Assigned task:
Go through the listing and transcribe each line exactly.

= = =

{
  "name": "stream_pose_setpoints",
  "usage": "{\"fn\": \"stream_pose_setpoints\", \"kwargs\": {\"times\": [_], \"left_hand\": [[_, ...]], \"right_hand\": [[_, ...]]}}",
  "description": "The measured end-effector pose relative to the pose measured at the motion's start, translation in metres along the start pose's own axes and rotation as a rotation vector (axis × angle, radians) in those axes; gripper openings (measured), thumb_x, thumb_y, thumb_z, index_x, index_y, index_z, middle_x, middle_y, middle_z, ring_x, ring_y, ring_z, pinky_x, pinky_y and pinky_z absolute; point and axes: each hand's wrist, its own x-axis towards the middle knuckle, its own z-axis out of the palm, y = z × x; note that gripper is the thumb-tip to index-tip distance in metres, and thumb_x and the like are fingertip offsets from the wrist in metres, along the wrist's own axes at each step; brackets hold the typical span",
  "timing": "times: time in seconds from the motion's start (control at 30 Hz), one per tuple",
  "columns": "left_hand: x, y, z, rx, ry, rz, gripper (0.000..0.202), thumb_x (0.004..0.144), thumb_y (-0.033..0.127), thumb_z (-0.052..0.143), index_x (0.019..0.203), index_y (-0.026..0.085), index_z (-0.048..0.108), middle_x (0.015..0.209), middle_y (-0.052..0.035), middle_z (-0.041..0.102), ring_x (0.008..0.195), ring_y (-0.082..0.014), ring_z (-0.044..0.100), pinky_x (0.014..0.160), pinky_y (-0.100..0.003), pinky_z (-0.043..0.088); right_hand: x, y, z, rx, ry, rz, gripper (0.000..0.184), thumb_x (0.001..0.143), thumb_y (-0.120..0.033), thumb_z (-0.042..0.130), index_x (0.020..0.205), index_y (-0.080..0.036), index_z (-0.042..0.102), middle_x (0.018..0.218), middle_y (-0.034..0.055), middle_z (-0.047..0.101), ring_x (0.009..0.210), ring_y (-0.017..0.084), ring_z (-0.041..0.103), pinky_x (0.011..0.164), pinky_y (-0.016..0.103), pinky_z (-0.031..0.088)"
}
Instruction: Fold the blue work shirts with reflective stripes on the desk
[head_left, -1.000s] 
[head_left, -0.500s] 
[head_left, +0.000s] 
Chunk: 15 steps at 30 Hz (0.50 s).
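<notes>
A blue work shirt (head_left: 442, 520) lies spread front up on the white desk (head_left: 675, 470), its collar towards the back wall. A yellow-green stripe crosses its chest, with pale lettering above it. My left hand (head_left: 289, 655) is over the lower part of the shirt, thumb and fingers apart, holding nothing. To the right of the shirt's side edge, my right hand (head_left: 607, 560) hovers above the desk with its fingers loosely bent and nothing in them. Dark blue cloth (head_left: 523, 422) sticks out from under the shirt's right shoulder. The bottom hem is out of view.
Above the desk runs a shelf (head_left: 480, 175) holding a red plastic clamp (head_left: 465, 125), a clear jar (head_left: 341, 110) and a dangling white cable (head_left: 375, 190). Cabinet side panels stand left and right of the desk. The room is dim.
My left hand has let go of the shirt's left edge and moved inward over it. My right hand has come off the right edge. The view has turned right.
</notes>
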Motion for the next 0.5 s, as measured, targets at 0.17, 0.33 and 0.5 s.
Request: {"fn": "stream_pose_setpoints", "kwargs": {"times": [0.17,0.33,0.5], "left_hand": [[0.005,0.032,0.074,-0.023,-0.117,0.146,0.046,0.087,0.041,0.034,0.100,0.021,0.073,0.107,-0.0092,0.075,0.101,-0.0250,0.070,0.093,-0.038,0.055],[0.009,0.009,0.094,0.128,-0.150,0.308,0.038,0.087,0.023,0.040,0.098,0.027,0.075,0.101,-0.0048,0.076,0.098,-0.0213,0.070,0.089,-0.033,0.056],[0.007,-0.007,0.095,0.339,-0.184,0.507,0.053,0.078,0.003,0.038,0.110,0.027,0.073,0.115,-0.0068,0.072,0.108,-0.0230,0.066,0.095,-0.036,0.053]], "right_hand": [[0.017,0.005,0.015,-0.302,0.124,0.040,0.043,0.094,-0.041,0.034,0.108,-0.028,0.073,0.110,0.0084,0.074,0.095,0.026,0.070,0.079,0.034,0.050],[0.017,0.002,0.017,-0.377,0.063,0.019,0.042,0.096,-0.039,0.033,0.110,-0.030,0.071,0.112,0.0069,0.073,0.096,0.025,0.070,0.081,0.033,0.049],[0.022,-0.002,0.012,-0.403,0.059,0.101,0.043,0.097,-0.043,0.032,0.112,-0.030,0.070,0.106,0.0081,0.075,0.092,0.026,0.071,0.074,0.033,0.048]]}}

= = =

Task solution:
{
  "name": "stream_pose_setpoints",
  "usage": "{\"fn\": \"stream_pose_setpoints\", \"kwargs\": {\"times\": [_], \"left_hand\": [[_, ...]], \"right_hand\": [[_, ...]]}}",
  "description": "The measured end-effector pose relative to the pose measured at the motion's start, translation in metres along the start pose's own axes and rotation as a rotation vector (axis × angle, radians) in those axes; gripper openings (measured), thumb_x, thumb_y, thumb_z, index_x, index_y, index_z, middle_x, middle_y, middle_z, ring_x, ring_y, ring_z, pinky_x, pinky_y and pinky_z absolute; point and axes: each hand's wrist, its own x-axis towards the middle knuckle, its own z-axis out of the palm, y = z × x; note that gripper is the thumb-tip to index-tip distance in metres, and thumb_x and the like are fingertip offsets from the wrist in metres, along the wrist's own axes at each step; brackets hold the typical span",
  "timing": "times: time in seconds from the motion's start (control at 30 Hz), one per tuple",
  "columns": "left_hand: x, y, z, rx, ry, rz, gripper (0.000..0.202), thumb_x (0.004..0.144), thumb_y (-0.033..0.127), thumb_z (-0.052..0.143), index_x (0.019..0.203), index_y (-0.026..0.085), index_z (-0.048..0.108), middle_x (0.015..0.209), middle_y (-0.052..0.035), middle_z (-0.041..0.102), ring_x (0.008..0.195), ring_y (-0.082..0.014), ring_z (-0.044..0.100), pinky_x (0.014..0.160), pinky_y (-0.100..0.003), pinky_z (-0.043..0.088); right_hand: x, y, z, rx, ry, rz, gripper (0.000..0.184), thumb_x (0.001..0.143), thumb_y (-0.120..0.033), thumb_z (-0.042..0.130), index_x (0.020..0.205), index_y (-0.080..0.036), index_z (-0.042..0.102), middle_x (0.018..0.218), middle_y (-0.034..0.055), middle_z (-0.047..0.101), ring_x (0.009..0.210), ring_y (-0.017..0.084), ring_z (-0.041..0.103), pinky_x (0.011..0.164), pinky_y (-0.016..0.103), pinky_z (-0.031..0.088)"
}
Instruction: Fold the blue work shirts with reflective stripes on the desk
[head_left, -1.000s] 
[head_left, -0.500s] 
[head_left, +0.000s] 
Chunk: 15 steps at 30 Hz (0.50 s).
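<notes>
A blue work shirt (head_left: 442, 520) lies spread front up on the white desk (head_left: 675, 470), its collar towards the back wall. A yellow-green stripe crosses its chest, with pale lettering above it. My left hand (head_left: 289, 655) is over the lower part of the shirt, thumb and fingers apart, holding nothing. To the right of the shirt's side edge, my right hand (head_left: 607, 560) hovers above the desk with its fingers loosely bent and nothing in them. Dark blue cloth (head_left: 523, 422) sticks out from under the shirt's right shoulder. The bottom hem is out of view.
Above the desk runs a shelf (head_left: 480, 175) holding a red plastic clamp (head_left: 465, 125), a clear jar (head_left: 341, 110) and a dangling white cable (head_left: 375, 190). Cabinet side panels stand left and right of the desk. The room is dim.
My left hand has let go of the shirt's left edge and moved inward over it. My right hand has come off the right edge. The view has turned right.
</notes>
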Motion for the next 0.5 s, as measured, targets at 0.17, 0.33 and 0.5 s.
Request: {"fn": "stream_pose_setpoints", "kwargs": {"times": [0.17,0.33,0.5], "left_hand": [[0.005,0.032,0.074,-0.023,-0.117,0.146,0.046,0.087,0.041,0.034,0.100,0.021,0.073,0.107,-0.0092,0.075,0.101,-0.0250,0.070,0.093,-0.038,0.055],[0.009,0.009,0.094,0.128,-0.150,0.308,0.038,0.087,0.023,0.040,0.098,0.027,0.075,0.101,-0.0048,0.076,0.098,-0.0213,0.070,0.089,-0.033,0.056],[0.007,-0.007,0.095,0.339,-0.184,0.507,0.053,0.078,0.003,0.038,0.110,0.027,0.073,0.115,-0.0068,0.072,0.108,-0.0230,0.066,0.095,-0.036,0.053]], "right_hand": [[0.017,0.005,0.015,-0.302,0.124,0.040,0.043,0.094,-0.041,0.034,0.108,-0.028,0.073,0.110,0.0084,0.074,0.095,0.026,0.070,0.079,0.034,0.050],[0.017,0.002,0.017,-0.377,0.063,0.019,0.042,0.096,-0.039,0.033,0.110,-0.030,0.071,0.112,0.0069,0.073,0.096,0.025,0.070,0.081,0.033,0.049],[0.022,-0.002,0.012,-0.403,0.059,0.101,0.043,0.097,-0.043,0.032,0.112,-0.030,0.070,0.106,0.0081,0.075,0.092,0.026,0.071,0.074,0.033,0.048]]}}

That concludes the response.